If a candidate starts to speak about a use case from an extremely technical standpoint, consider this a red flag. It’s usually a warning sign that they don’t have the basic business knowledge your engineers should have. Someone else would then need to handhold them, or translate business needs as they evolve to them. There are far better ways to spend your resources.

By understanding the business, data engineers also have a better understanding of their role within the company. For example, in bigger companies their role would focus more on maintaining existing solutions. In start-ups and smaller companies, data engineers that come in need to understand that the infrastructure may not be set. That it isn’t like an assembly line where the product is considered ‘finished’ once they’ve built the code. They need to be prepared to build new pipelines as your product evolves. Of course, this needs to be something that you communicate clearly. But if candidates are going to truly grasp the reality of your expectations, they need to also understand the business.

03

Actionable Steps To Take in 24 Hours

1 Define Clear Business Needs

What does your company need? Where is it headed? What are your immediate priorities? As a data team, where do you stand in your company’s hierarchy? Different instractures, phases within the product cycle and goals demand different talents. Take time to get clear on where you are and where you want to be. Then, identify the skills, experiences and people (not titles) you need to get you there. 

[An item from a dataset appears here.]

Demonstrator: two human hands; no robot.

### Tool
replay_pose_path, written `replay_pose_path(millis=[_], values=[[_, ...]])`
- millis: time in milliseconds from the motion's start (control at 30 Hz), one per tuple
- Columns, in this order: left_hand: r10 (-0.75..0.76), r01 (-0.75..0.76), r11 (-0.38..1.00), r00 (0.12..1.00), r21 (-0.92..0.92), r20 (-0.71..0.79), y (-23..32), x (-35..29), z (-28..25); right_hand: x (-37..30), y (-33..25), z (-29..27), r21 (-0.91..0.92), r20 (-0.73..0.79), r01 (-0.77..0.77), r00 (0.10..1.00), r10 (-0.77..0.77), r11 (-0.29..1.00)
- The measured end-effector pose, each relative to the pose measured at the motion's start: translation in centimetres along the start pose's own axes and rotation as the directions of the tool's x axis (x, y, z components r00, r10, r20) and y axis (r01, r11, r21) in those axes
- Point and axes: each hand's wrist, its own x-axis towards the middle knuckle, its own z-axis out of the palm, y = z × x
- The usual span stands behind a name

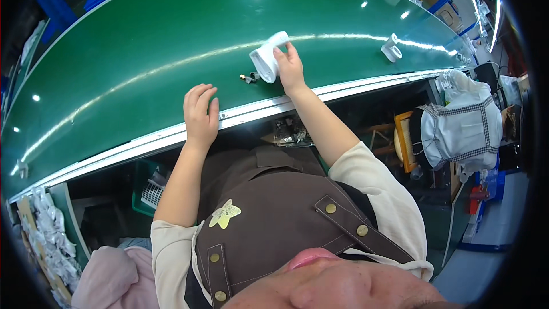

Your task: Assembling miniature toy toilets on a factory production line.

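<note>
My right hand (290, 72) grips a white hollow plastic housing (265, 63), thumb and fingers closed on its right side. The housing is tilted, with a wide oval opening at its lower end, and it is just above or touching the green surface. Beside it, on the left, lies a small metal piece with a brass-coloured end (248, 78). My left hand (200, 112) rests at the near edge of the green work surface (154, 52), fingers stretched out and nothing in it.
A smaller white plastic piece (392, 49) stands on the surface to the right. A metal rail (251, 109) runs along the near edge. A wooden-framed chair (405, 140) with a white cloth item (463, 120) is at the right. Plastic bags (48, 234) hang at the lower left.
</note>
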Motion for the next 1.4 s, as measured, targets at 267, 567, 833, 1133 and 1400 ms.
replay_pose_path(millis=[267,567,833,1133,1400], values=[[0.142,-0.137,0.99,0.952,-0.035,0.271,1.2,3.3,2.6,-0.6,1.3,-1.0,0.26,-0.045,-0.026,0.998,0.039,0.965],[0.055,-0.234,0.942,0.815,0.241,0.576,0.0,4.4,8.9,-0.2,2.1,-0.9,0.249,-0.134,-0.042,0.988,0.077,0.968],[0.049,-0.194,0.942,0.887,0.275,0.459,1.2,5.0,11.8,0.1,1.5,-0.9,0.127,-0.247,-0.016,0.968,0.047,0.992],[0.03,-0.183,0.95,0.86,0.253,0.509,0.6,5.0,11.6,0.5,1.7,-1.4,0.217,-0.282,0.015,0.958,0.048,0.976],[-0.191,0.192,0.981,0.936,0.026,0.295,-2.4,4.8,2.9,1.3,0.7,-2.8,0.38,-0.272,0.086,0.962,0.022,0.921]])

2 Learn Interview Warning Signs

It’s key, especially if you’re with a start-up, that the data engineers on your team understand business needs and the logic behind their work. To assess this, you need to see if the candidates you’re interviewing understand the ‘why’ behind their past work. Do they start sharing use cases from an extremely technical standpoint? Are they offering vague explanations to explain how they approached the case? The latter is a red flag. 

3 Set Realistic Expectations

Building a new team takes at least six months – get real with what these milestones look like, even if this seems like a luxury. Also, be honest about what the role can really offer and if it does, indeed, match what the candidate wants from the role. Don’t make expensive mistakes simply because you skipped this step.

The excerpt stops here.